What is the most efficient graph data structure in Python? [closed]

I need to be able to manipulate a large (10^7 nodes) graph in python. The data corresponding to each node/edge is minimal, say, a small number of strings. What is the most efficient, in terms of memory and speed, way of doing this?

A dict of dicts is more flexible and simpler to implement, but I intuitively expect a list of lists to be faster. The list option would also require that I keep the data separate from the structure, while dicts would allow for something of the sort:

graph[I][J]["Property"]="value"

What would you suggest?


Yes, I should have been a bit clearer on what I mean by efficiency. In this particular case I mean it in terms of random access retrieval.

Loading the data in to memory isn't a huge problem. That's done once and for all. The time consuming part is visiting the nodes so I can extract the information and measure the metrics I'm interested in.

I hadn't considered making each node a class (properties are the same for all nodes) but it seems like that would add an extra layer of overhead? I was hoping someone would have some direct experience with a similar case that they could share. After all, graphs are one of the most common abstractions in CS.


I would strongly advocate you look at NetworkX. It's a battle-tested war horse and the first tool most 'research' types reach for when they need to do analysis of network based data. I have manipulated graphs with 100s of thousands of edges without problem on a notebook. Its feature rich and very easy to use. You will find yourself focusing more on the problem at hand rather than the details in the underlying implementation.

Example of Erdős-Rényi random graph generation and analysis


"""
Create an G{n,m} random graph with n nodes and m edges
and report some properties.

This graph is sometimes called the Erd##[m~Qs-Rényi graph
but is different from G{n,p} or binomial_graph which is also
sometimes called the Erd##[m~Qs-Rényi graph.
"""
__author__ = """Aric Hagberg ([email protected])"""
__credits__ = """"""
#    Copyright (C) 2004-2006 by 
#    Aric Hagberg 
#    Dan Schult 
#    Pieter Swart 
#    Distributed under the terms of the GNU Lesser General Public License
#    http://www.gnu.org/copyleft/lesser.html

from networkx import *
import sys

n=10 # 10 nodes
m=20 # 20 edges

G=gnm_random_graph(n,m)

# some properties
print "node degree clustering"
for v in nodes(G):
    print v,degree(G,v),clustering(G,v)

# print the adjacency list to terminal 
write_adjlist(G,sys.stdout)

Visualizations are also straightforward:

enter image description here

More visualization: http://jonschull.blogspot.com/2008/08/graph-visualization.html


Even though this question is now quite old, I think it is worthwhile to mention my own python module for graph manipulation called graph-tool. It is very efficient, since the data structures and algorithms are implemented in C++, with template metaprograming, using the Boost Graph Library. Therefore its performance (both in memory usage and runtime) is comparable to a pure C++ library, and can be orders of magnitude better than typical python code, without sacrificing ease of use. I use it myself constantly to work with very large graphs.

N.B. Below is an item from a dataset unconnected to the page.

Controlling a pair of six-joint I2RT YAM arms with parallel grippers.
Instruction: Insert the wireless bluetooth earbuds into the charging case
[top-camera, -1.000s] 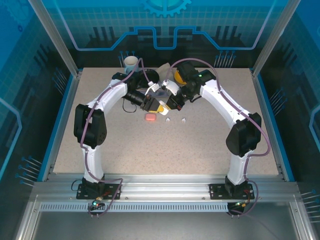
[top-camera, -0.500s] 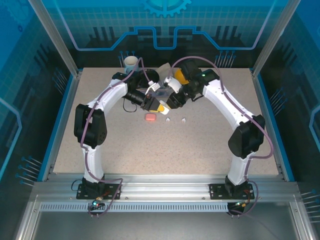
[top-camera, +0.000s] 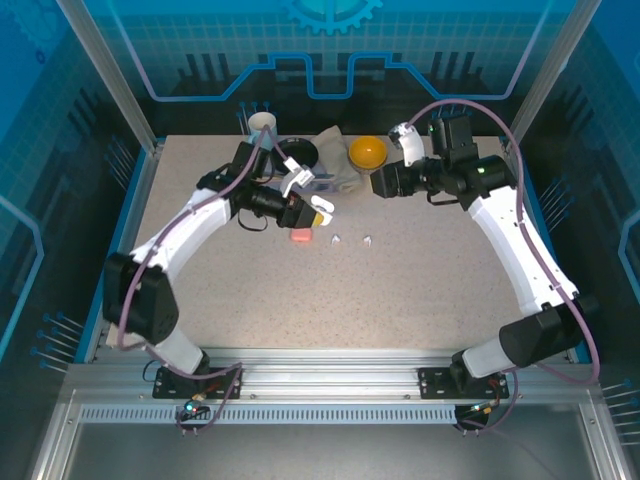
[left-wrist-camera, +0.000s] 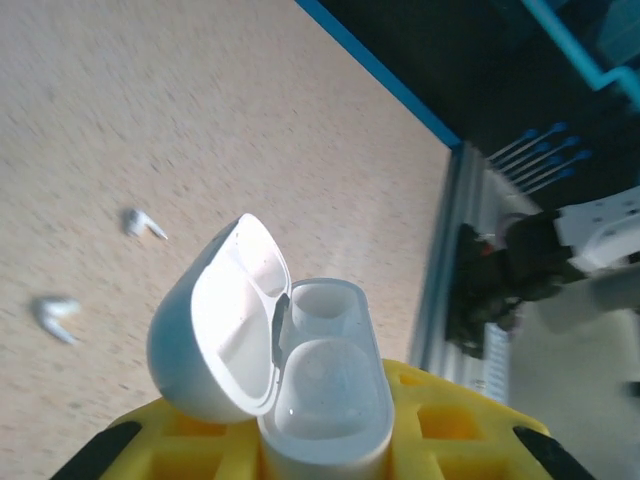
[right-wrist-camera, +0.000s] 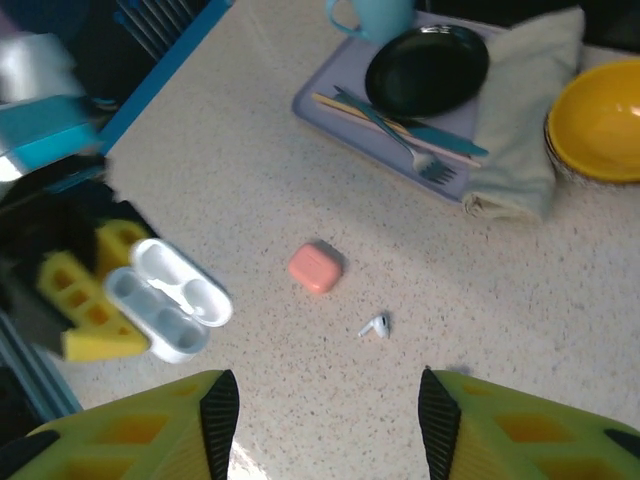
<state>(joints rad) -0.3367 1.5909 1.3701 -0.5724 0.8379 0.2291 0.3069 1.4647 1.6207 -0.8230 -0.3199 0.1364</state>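
Charging case (left-wrist-camera: 325, 400), lid hinged open, clamped in left gripper (top-camera: 308, 206) to expose both wells; right gripper (right-wrist-camera: 327, 425) spread, empty, poised above white earbud (right-wrist-camera: 376, 325) for pickup.

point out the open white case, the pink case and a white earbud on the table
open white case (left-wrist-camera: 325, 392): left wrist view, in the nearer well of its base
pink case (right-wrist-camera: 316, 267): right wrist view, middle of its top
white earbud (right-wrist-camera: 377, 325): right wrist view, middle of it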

As already mentioned, NetworkX is very good, with another option being igraph. Both modules will have most (if not all) the analysis tools you're likely to need, and both libraries are routinely used with large networks.


A dictionary may also contain overhead, depending on the actual implementation. A hashtable usually contain some prime number of available nodes to begin with, even though you might only use a couple of the nodes.

Judging by your example, "Property", would you be better of with a class approach for the final level and real properties? Or is the names of the properties changing a lot from node to node?

I'd say that what "efficient" means depends on a lot of things, like:

  • speed of updates (insert, update, delete)
  • speed of random access retrieval
  • speed of sequential retrieval
  • memory used

I think that you'll find that a data structure that is speedy will generally consume more memory than one that is slow. This isn't always the case, but most data structures seems to follow this.

A dictionary might be easy to use, and give you relatively uniformly fast access, it will most likely use more memory than, as you suggest, lists. Lists, however, generally tend to contain more overhead when you insert data into it, unless they preallocate X nodes, in which they will again use more memory.

My suggestion, in general, would be to just use the method that seems the most natural to you, and then do a "stress test" of the system, adding a substantial amount of data to it and see if it becomes a problem.

You might also consider adding a layer of abstraction to your system, so that you don't have to change the programming interface if you later on need to change the internal data structure.


As I understand it, random access is in constant time for both Python's dicts and lists, the difference is that you can only do random access of integer indexes with lists. I'm assuming that you need to lookup a node by its label, so you want a dict of dicts.

However, on the performance front, loading it into memory may not be a problem, but if you use too much you'll end up swapping to disk, which will kill the performance of even Python's highly efficient dicts. Try to keep memory usage down as much as possible. Also, RAM is amazingly cheap right now; if you do this kind of thing a lot, there's no reason not to have at least 4GB.

If you'd like advice on keeping memory usage down, give some more information about the kind of information you're tracking for each node.